Assigned task
Begin at the top of the following data. Copy each line exactly until you have copied the line containing "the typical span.".

┌──

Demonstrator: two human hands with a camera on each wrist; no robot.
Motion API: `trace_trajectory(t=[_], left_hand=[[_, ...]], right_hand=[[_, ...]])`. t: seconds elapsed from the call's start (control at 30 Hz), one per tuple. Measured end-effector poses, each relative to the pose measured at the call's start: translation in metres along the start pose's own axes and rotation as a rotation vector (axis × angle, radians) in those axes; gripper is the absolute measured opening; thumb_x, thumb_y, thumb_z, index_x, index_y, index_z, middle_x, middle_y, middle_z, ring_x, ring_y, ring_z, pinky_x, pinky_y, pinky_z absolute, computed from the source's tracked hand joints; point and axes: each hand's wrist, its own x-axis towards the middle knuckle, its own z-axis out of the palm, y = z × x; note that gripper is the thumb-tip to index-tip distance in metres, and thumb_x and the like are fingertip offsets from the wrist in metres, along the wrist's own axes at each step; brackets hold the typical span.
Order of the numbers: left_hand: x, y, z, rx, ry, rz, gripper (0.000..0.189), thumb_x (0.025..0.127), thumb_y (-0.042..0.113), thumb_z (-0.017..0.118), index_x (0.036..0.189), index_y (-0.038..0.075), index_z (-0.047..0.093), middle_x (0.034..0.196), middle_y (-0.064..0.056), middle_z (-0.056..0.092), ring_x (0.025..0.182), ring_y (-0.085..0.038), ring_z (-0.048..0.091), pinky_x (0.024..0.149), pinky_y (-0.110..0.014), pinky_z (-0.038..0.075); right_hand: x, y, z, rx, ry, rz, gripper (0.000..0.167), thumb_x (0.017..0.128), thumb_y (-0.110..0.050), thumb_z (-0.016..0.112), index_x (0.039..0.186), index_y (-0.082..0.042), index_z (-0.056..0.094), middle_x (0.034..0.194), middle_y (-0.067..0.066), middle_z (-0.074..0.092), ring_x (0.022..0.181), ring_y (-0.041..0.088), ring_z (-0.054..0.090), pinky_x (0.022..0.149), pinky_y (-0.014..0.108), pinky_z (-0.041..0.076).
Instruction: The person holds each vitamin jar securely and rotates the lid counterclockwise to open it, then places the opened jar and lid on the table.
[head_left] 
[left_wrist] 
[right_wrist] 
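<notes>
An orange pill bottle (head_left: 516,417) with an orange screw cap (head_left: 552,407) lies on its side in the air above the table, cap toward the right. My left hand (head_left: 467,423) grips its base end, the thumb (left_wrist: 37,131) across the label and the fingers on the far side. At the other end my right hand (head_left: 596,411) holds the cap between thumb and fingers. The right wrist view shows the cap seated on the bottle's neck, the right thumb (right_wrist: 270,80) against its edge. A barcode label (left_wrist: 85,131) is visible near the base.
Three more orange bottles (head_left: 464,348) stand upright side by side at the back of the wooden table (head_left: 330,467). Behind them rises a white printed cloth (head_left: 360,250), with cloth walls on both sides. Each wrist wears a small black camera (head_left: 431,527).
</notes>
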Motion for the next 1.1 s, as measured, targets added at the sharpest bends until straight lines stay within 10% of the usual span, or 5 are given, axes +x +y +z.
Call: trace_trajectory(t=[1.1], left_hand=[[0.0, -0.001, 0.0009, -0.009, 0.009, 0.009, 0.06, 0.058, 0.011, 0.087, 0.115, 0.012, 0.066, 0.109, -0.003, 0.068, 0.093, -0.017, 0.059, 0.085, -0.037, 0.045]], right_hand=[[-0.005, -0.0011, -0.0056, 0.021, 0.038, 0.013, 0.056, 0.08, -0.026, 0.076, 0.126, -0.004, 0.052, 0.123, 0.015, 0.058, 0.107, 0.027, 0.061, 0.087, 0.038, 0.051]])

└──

Written response
Demonstrator: two human hands with a camera on each wrist; no robot.
Motion API: `trace_trajectory(t=[_], left_hand=[[_, ...]], right_hand=[[_, ...]])`. t: seconds elapsed from the call's start (control at 30 Hz), one per tuple. Measured end-effector poses, each relative to the pose measured at the call's start: translation in metres along the start pose's own axes and rotation as a rotation vector (axis × angle, radians) in those axes; gripper is the absolute measured opening; thumb_x, thumb_y, thumb_z, index_x, index_y, index_z, middle_x, middle_y, middle_z, ring_x, ring_y, ring_z, pinky_x, pinky_y, pinky_z absolute, computed from the source's tracked hand joints; point and axes: each hand's wrist, its own x-axis towards the middle knuckle, its own z-axis out of the palm, y = z × x; note that gripper is the thumb-tip to index-tip distance in metres, and thumb_x and the like are fingertip offsets from the wrist in metres, along the wrist's own axes at each step; brackets hold the typical span.

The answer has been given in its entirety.